And everyone would nod and cluck their tongues in consternation, Mrs. Thompson and Mrs. Friedman and they would bring over pitchers of iced tea and then they'd go to their drawing rooms and speculate.
"Pregnant?"
"No, she can't be pregnant, you very well know she hasn't been seeing anybody since she broke it off with the Richardson boy."
A raised eyebrow and significant pursing of the lips.
A shocked look. "Oh! Well who then, it certainly cannot be anyone in town, sneaking around like that!"
"She does make house calls over at Grantville, why, you know she missed the preacher's barbecue party last weekend just for such a reason."
"Still, Katherine wouldn't have raised a daughter who trollops around in the slums. It is such a bad town, all those Hispanics and their sickness and filth. It's so dangerous, and Kristina just goes there all-alone. I wouldn't be surprised one bit if she got assaulted one of these days. Biting the hand that feeds them, that would be so typical of those people…"
And so they would go on and on and I would get out of my bed day after day and put my white coat on and put my office smile on and check their bunions and scraped knees and check their strained backs and decline their dinner invitations. And then I would go home take off my coat and sit at my mother's table and wear my dinner smile and eat the food and listen to gossip and shake my head no to the latest eligible bachelor barbecue party. At night I would climb into bed and stare out onto the flat expanse of yellow dirt below and yellow stars above visible through the window and in the morning it would be that harder to get up.
But I did it. I had done it every day for the past four years and every one of those days was like a notch on the wall, measuring out time I've done, measuring out time to come but with every notch I didn't feel like I was any closer to the day I would finally be able to stop measuring the time away, but that much farther away from it. I did it because there was nothing else for me to do. I was Chief Robertson's daughter. I was Katherine Robertson's little girl. I was the town's doctor. But I was as of yet no man's wife. And no matter how many mornings I made myself get up and function, I could not make myself do that one final thing. That one thing which I knew would make everyone happy.
My town. My town is seventeen hundred souls. No movie theater. No large bookstore with a perfect moccachino just an order away. But we did have a bowling alley. A bank, a doctor, a veterinarian, a school, a rodeo bar and a church. And plenty of eligible men. And just one attractive blonde doctor in her thirties who remained single for no apparent reason.

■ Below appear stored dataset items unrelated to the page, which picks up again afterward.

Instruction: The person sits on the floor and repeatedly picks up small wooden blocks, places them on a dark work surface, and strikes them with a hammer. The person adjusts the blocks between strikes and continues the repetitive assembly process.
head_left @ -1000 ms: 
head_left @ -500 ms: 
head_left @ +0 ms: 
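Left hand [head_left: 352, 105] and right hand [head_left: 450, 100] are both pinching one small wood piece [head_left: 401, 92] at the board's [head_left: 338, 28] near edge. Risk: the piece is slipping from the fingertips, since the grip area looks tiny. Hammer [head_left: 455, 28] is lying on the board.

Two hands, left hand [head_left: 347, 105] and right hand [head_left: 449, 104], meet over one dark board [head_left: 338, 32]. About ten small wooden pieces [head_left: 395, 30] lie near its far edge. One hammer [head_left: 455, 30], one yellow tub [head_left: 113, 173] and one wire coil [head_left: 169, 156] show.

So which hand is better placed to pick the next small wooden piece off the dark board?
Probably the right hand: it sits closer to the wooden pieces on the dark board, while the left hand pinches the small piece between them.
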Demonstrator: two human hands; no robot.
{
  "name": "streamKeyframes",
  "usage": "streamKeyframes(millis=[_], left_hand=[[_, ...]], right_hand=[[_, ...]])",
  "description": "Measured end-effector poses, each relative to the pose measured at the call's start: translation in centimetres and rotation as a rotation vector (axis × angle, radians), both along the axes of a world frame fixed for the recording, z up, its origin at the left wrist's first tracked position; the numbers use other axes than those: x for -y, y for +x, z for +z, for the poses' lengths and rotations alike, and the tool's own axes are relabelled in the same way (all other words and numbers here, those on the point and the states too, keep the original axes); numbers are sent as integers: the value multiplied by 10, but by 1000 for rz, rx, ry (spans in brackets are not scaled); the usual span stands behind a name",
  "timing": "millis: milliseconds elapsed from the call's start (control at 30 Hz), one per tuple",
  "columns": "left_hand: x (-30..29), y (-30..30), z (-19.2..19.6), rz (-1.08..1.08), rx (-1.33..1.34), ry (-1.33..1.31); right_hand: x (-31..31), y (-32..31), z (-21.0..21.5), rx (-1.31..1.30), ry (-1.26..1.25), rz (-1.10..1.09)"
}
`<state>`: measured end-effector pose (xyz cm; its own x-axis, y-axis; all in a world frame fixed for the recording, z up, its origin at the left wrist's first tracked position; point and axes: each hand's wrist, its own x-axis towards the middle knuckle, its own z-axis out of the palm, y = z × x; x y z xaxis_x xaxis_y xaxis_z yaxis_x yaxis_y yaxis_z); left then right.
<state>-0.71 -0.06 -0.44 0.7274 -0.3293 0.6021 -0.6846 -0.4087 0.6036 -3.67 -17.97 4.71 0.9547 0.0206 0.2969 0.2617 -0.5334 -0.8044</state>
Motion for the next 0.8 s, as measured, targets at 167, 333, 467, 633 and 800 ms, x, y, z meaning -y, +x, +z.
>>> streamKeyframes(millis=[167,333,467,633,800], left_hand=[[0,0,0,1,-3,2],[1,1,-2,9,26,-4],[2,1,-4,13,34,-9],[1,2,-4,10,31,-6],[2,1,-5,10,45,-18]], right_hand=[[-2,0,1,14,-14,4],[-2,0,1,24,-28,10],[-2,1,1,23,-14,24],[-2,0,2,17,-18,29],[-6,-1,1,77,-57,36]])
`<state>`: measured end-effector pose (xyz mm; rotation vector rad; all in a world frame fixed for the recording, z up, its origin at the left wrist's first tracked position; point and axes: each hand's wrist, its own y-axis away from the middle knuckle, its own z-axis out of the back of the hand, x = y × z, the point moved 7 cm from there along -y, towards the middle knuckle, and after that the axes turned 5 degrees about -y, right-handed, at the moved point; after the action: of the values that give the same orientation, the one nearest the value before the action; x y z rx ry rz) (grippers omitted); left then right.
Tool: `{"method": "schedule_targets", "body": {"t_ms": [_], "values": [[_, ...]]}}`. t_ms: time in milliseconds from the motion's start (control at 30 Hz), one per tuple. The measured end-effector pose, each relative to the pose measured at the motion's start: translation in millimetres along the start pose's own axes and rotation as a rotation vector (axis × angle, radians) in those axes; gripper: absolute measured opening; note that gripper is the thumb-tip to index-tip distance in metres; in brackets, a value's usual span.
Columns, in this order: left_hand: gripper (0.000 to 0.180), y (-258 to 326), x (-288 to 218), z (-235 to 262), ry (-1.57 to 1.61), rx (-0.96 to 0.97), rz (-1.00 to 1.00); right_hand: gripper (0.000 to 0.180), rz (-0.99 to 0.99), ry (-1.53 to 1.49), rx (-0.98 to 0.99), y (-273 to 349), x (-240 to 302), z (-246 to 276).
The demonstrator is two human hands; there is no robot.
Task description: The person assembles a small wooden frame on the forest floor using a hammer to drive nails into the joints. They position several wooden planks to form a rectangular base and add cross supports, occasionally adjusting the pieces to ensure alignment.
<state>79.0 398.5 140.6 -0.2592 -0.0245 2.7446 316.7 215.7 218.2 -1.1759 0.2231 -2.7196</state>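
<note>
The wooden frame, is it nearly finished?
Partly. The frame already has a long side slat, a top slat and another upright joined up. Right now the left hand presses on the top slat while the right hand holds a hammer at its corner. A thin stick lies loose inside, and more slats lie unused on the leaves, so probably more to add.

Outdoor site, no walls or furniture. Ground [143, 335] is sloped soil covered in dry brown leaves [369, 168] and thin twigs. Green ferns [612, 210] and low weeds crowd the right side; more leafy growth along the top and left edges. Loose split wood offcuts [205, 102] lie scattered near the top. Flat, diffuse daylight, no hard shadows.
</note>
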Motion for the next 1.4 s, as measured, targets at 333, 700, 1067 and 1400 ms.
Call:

And there was no reason I could think of. Why not go out with Hank? Why not accept John's offer to ride his new horse? Why not get married and have children of my own I could take care of? I've done everything else a dutiful daughter should. I returned here after college. I'd let my hair grow long again. Why the notches every day? Why not the final knot?
I didn't know. And I think that's what kept me going day after day.
I think that's what got me to my truck one night after I nodded my head through dinner, what made me drive it north and not stop day after day. I had left. And I wasn't sure I would know how to find the way back. I didn't know where I was. And I didn't care at all where I was going.
With that thought I had finally stopped the truck. Dirt road somewhere and it was getting dark. It smelled wet and, probably for the first time in the few days I was on the road, I truly realized I wasn't in Texas anymore. It smelled alive.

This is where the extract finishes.